** Exercise directions **
What is needed is the full listing written out exactly, minus the pictures.

*** Opening of Supplied material ***

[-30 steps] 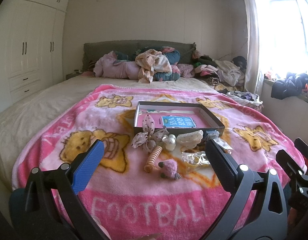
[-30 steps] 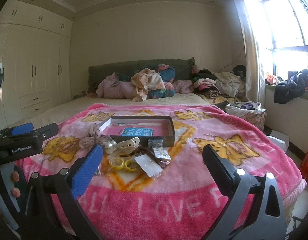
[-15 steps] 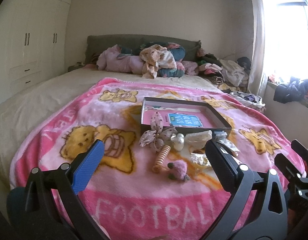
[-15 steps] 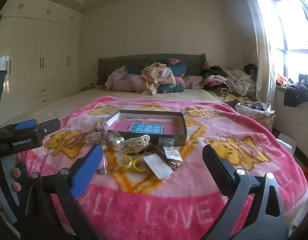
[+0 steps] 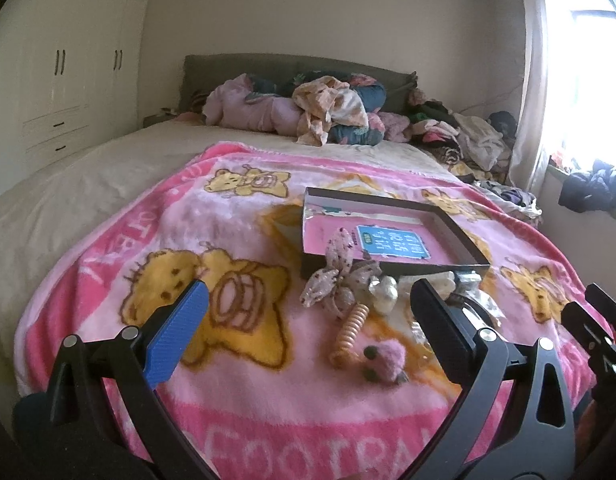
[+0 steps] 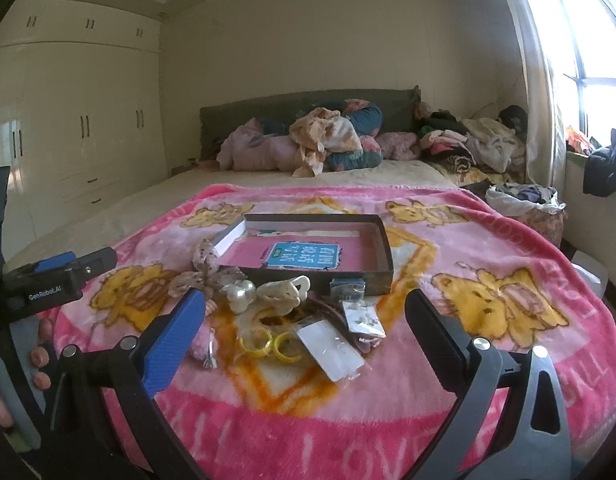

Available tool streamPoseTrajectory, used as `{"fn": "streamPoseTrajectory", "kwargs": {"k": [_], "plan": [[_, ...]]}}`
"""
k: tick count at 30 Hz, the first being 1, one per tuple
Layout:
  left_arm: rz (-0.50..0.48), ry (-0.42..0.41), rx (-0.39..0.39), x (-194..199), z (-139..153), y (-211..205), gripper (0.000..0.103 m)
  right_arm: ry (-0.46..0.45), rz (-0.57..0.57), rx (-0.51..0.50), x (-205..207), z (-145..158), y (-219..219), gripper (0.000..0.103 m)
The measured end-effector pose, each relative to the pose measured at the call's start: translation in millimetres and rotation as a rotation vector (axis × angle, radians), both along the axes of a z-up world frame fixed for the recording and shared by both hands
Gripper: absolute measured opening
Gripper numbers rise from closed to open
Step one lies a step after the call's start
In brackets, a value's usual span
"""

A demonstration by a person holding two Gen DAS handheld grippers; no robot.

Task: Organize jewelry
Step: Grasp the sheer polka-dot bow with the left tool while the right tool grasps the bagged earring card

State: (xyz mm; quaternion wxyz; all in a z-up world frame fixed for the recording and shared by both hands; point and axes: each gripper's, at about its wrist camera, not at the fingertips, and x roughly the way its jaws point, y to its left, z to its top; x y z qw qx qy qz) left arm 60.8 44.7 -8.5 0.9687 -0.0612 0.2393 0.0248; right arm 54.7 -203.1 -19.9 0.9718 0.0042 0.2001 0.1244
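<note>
Both the left hand-held gripper [image 5: 308, 332] and the right hand-held gripper [image 6: 306, 332] hang released and empty, because the jewelry [image 6: 268, 300] lies just ahead, heaped before the open box [image 6: 371, 248] on the bed.

Wide-open right tongs [image 6: 306, 322] above yellow bangles [image 6: 271, 346] and packets [image 6: 331, 350] before shallow box [image 6: 381, 248] on pink blanket [image 6: 487, 248].

pink bear-print blanket [image 6: 467, 264], yellow bangles [image 6: 271, 343]
</note>
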Motion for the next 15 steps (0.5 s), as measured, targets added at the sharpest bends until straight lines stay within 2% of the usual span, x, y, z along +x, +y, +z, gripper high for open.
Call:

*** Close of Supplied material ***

** Final answer **
[-30 steps] 
[-30 steps] 
[-15 steps] 
[-15 steps] 
[+0 steps] 
[+0 steps] 

Available tool streamPoseTrajectory, used as `{"fn": "streamPoseTrajectory", "kwargs": {"k": [_], "plan": [[_, ...]]}}`
"""
k: tick count at 30 Hz, the first being 1, one per tuple
Layout:
  left_arm: rz (-0.50..0.48), ry (-0.42..0.41), rx (-0.39..0.39), x (-194..199), z (-139..153), y (-211..205), gripper (0.000..0.103 m)
  right_arm: ry (-0.46..0.45), rz (-0.57..0.57), rx (-0.51..0.50), x (-205..207), z (-145..158), y (-219..219), gripper (0.000..0.103 m)
The measured end-effector pose, each relative to the pose measured at the call's start: translation in millimetres and rotation as a rotation vector (axis × angle, radians), both along the axes of a z-up world frame fixed for the recording and shared by both hands
Gripper: absolute measured opening
Gripper numbers rise from closed to open
Step one lies a step after the call's start
In brackets, a value's usual span
"""

A demonstration by a person holding two Gen DAS handheld grippers; no robot.

Task: Organize jewelry
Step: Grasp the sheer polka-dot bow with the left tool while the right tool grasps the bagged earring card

State: (xyz mm; quaternion wxyz; all in a z-up world frame fixed for the recording and shared by both hands; point and axes: each gripper's, at about its wrist camera, not at the fingertips, and x roughly the way its jaws point, y to its left, z to its top; x y z qw qx qy qz) left arm 60.8 44.7 -8.5 0.9687 -0.0612 0.2393 0.0248; right arm 54.7 -203.1 -19.9 0.9718 0.0042 0.2001 0.1244
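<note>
Both the left hand-held gripper [image 5: 308, 332] and the right hand-held gripper [image 6: 306, 332] hang released and empty, because the jewelry [image 6: 268, 300] lies just ahead, heaped before the open box [image 6: 371, 248] on the bed.

Wide-open right tongs [image 6: 306, 322] above yellow bangles [image 6: 271, 346] and packets [image 6: 331, 350] before shallow box [image 6: 381, 248] on pink blanket [image 6: 487, 248].

pink bear-print blanket [image 6: 467, 264], yellow bangles [image 6: 271, 343]
</note>
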Motion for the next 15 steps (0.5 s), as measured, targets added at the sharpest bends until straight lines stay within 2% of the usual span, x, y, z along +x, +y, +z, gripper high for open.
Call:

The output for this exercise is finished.